Ses traits, quoique mûris et engraissés par quelques années de pratique, avaient la grâce profonde et décente de l’honnête femme ; au fond de ses yeux brillait encore par intervalles la rêverie humide de la jeune fille. Elle allait et venait, habituellement escortée par une bonne assez élégante, et dont le visage et la tournure accusaient plutôt la confidente et la demoiselle de compagnie que la domestique. Elle semblait rechercher les endroits abandonnés, et s’asseyait tristement avec des attitudes de veuve, tenant parfois dans sa main distraite un livre qu’elle ne lisait pas.

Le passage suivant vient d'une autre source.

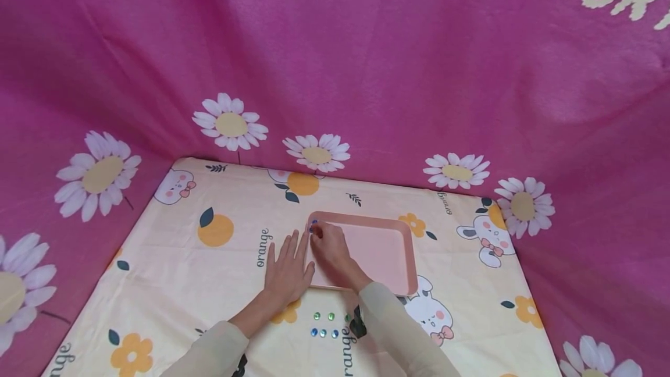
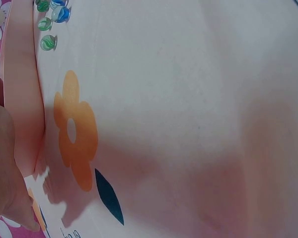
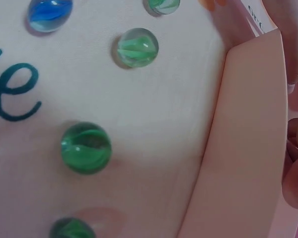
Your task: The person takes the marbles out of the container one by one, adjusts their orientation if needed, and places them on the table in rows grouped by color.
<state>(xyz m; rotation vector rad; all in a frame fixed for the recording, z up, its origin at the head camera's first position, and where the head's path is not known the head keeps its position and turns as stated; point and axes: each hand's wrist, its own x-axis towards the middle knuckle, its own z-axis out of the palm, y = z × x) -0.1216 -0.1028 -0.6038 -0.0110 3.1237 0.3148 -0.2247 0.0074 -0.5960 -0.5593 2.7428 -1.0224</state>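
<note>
A pink rectangular tray point(image 1: 413, 258) lies on the table. My left hand point(image 1: 287, 269) is laid along its left wall with straight fingers, fingertips near the far left corner. Over that corner, inside the tray, my right hand point(image 1: 331, 244) has its fingers curled and pinches a small blue marble point(image 1: 312, 230) at the fingertips. Another blue marble point(image 1: 314, 222) sits beside it in the corner. In the right wrist view the tray wall hides most of the right fingers point(image 3: 295, 186).
In front of the tray lie loose glass marbles: a row of green ones point(image 1: 331, 316) and a row of blue ones point(image 1: 323, 333). The right forearm passes over the tray's near edge. A patterned cloth point(image 1: 173, 272) covers the table, and a pink curtain point(image 1: 366, 74) hangs behind.
</note>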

Samuel l’avait connue aux environs de Lyon, jeune, alerte, folâtre et plus maigre. À force de la regarder et pour ainsi dire de la reconnaître, il avait retrouvé un à un tous les menus souvenirs qui se rattachaient à elle dans son imagination ; il s’était raconté à lui-même, détail par détail, tout ce jeune roman, qui, depuis, s’était perdu dans les préoccupations de sa vie et le dédale de ses passions.
Ce soir-là, il la salua, mais avec plus de soin et plus de regards. En passant devant elle, il entendit derrière lui ce lambeau de dialogue :
– Comment trouvez-vous ce jeune homme, Mariette ?
– Mais cela dit avec un ton de voix si distrait, que l’observateur le plus malicieux n’y eût rien trouvé à redire contre la dame.
– Mais je le trouve fort bien, madame. – Madame sait que c’est M. Samuel Cramer ?
Et sur un ton plus sévère :
– Comment se fait-il que vous sachiez cela, Mariette ?
. . . . . . . . . . . . . . . . . .
C’est pourquoi le lendemain Samuel eut grand soin de lui rapporter son mouchoir et son livre, qu’il trouva sur un banc, et qu’elle n’avait pas perdus, puisqu’elle était près de là, regardant les moineaux se disputer des miettes, ou ayant l’air de contempler le travail intérieur de la végétation. Comme il arrive souvent entre deux êtres dont les destinées complices ont élevé l’âme à un égal diapason, – engageant la conversation assez brusquement, – il eut néanmoins le bonheur bizarre de trouver une personne disposée à l’écouter et à lui répondre. – Serais-je assez heureux, madame, pour être encore logé dans un coin de votre souvenir ? Suis-je tellement changé que vous ne puissiez reconnaître en moi un camarade d’enfance, avec qui vous avez daigné jouer à cache-cache et faire l’école buissonnière ?
– Une femme, – répondit la dame avec un demi-sourire, – n’a pas le droit de reconnaître aussi facilement les gens ; c’est pourquoi je vous remercie, monsieur, de m’avoir, le premier, offert l’occasion de me reporter vers ces beaux et gais souvenirs. – Et puis... chaque année de la vie contient tant d’événements et de pensées... et il me semble vraiment qu’il y a bien des années ?...
– Années, répliqua Samuel, – qui pour moi ont été tantôt bien lentes, tantôt bien promptes à s’envoler, mais toutes diversement cruelles !
– Et la poésie ?... fit la dame avec un sourire dans les yeux.
– Toujours, mMadame ! répondit Samuel en riant.